**Directions for this task:** The entries below contain a line with "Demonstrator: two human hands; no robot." and a line with "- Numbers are". Quote exactly those two lines and all lines between them.

(Records from a collection)
'''

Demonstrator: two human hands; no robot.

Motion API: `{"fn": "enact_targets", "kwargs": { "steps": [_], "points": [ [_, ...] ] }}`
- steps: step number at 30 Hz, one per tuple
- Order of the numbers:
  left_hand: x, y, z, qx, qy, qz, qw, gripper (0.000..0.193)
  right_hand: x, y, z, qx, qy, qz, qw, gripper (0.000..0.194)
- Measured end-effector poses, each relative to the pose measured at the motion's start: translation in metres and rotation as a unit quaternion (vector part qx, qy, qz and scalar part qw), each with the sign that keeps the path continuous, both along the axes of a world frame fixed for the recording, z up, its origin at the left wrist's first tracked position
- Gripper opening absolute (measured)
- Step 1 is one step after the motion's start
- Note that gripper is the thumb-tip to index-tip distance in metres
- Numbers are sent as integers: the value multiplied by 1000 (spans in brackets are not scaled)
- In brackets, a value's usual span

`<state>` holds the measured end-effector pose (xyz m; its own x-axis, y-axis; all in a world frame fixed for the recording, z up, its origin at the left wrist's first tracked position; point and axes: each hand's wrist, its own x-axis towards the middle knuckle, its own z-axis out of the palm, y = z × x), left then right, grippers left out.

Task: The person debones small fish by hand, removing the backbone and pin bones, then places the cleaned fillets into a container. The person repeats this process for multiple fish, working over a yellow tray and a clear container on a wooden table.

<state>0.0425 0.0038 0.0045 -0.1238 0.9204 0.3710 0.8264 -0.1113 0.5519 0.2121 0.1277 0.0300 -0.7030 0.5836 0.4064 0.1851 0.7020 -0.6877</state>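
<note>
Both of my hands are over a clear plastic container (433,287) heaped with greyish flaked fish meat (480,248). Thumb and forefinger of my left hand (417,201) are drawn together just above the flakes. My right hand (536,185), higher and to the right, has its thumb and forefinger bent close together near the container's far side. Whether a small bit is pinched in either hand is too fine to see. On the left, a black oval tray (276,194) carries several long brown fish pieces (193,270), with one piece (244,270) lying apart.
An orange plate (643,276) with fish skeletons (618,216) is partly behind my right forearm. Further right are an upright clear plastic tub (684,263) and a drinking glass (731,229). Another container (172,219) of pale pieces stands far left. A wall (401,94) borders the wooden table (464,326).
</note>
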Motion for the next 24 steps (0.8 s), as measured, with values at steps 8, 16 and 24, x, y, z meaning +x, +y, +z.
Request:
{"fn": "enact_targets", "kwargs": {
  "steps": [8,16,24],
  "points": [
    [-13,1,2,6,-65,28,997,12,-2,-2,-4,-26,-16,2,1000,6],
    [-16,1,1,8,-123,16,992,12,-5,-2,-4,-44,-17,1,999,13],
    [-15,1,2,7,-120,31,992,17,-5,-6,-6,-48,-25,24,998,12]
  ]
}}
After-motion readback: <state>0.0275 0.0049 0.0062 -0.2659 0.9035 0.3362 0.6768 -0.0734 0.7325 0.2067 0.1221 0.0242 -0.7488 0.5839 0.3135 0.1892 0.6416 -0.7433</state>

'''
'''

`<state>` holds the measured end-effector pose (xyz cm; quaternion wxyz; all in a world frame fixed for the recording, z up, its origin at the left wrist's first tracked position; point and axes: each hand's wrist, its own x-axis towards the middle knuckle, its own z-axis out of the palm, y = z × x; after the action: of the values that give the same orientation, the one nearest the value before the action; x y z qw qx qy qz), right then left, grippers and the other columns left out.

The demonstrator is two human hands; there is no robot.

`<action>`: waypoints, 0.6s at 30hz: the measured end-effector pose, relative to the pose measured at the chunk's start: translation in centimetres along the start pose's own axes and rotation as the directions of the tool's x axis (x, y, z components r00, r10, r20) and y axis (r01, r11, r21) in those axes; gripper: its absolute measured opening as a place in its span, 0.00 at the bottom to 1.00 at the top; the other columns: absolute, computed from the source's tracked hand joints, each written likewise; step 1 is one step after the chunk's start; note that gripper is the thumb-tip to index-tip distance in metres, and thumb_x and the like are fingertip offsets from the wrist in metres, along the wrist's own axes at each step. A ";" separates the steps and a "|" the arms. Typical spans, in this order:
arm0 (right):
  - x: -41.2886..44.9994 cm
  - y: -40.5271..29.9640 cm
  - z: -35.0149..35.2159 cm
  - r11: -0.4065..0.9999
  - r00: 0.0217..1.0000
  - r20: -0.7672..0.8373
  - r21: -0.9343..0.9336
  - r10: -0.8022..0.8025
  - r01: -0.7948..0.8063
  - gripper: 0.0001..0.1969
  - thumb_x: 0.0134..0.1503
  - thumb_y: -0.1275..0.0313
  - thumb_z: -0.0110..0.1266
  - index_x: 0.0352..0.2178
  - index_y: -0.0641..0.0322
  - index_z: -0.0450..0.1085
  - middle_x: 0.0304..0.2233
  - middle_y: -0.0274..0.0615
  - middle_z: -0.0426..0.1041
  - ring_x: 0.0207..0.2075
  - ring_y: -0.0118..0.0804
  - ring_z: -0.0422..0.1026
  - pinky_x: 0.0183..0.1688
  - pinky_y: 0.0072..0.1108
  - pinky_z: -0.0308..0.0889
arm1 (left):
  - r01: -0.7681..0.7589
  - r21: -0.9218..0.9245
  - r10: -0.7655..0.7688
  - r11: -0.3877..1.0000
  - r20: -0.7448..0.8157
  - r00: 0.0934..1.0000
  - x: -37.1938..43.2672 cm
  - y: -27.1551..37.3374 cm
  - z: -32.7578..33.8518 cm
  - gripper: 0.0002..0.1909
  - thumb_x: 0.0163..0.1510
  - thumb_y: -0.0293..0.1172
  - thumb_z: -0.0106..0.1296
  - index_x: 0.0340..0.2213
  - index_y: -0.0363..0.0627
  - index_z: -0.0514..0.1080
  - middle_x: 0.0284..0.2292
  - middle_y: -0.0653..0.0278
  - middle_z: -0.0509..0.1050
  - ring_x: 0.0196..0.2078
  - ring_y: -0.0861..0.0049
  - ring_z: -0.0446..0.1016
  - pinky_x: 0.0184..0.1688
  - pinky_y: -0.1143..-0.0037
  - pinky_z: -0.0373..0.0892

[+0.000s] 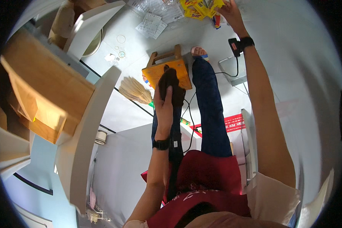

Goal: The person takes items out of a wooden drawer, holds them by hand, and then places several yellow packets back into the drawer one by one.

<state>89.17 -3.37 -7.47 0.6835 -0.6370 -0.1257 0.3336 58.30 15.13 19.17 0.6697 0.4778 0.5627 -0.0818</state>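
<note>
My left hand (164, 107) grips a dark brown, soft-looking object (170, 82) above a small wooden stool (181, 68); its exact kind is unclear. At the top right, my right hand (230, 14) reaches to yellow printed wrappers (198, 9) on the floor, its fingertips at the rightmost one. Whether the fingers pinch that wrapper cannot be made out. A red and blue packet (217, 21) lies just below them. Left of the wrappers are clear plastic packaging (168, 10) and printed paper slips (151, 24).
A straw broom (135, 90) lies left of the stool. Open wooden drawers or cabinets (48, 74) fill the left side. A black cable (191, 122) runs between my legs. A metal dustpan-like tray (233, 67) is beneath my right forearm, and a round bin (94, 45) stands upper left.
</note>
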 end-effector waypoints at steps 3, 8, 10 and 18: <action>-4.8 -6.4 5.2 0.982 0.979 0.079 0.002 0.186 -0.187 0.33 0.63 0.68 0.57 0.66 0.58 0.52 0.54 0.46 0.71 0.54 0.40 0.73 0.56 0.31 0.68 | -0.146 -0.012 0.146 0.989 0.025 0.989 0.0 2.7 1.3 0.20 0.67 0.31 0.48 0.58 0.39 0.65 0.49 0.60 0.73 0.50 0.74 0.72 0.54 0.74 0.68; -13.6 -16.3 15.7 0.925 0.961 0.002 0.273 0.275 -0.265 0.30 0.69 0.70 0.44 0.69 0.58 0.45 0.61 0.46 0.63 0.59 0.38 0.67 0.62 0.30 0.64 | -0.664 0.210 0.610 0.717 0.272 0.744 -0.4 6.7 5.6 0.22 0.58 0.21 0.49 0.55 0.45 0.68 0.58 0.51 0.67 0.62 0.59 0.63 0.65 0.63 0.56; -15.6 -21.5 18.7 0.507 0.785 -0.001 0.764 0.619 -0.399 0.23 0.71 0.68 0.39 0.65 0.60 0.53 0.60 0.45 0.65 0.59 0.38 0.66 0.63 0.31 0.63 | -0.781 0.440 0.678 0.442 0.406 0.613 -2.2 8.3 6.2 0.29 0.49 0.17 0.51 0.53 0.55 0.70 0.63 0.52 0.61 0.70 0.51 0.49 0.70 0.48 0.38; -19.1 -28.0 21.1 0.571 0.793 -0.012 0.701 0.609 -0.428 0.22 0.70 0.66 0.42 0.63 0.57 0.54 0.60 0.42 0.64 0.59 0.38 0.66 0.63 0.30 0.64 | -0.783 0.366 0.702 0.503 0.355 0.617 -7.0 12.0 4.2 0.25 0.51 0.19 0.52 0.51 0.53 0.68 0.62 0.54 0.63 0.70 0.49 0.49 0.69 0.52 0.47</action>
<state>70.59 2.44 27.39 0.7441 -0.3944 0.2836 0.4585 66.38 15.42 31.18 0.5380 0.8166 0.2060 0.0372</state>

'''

**Task response:**
Demonstrator: two human hands; no robot.

Motion API: `{"fn": "enact_targets", "kwargs": { "steps": [_], "points": [ [_, ...] ] }}`
- steps: step number at 30 Hz, one per tuple
- Order of the numbers:
  left_hand: x, y, z, qx, qy, qz, qw, gripper (0.000..0.193)
  right_hand: x, y, z, qx, qy, qz, qw, gripper (0.000..0.194)
- Measured end-effector poses, each relative to the pose measured at the motion's start: translation in metres and rotation as a unit quaternion (vector part qx, qy, qz and scalar part qw), each with the sign that keeps the path continuous, both along the axes of a world frame fixed for the recording, z up, its origin at the left wrist's first tracked position
- Gripper opening absolute (measured)
- Step 1 is one step after the motion's start
- Note that gripper is the thumb-tip to index-tip distance in metres
- Numbers are sent as integers: the value multiplied by 1000 (spans in brackets are not scaled)

Nothing further remains in this exercise.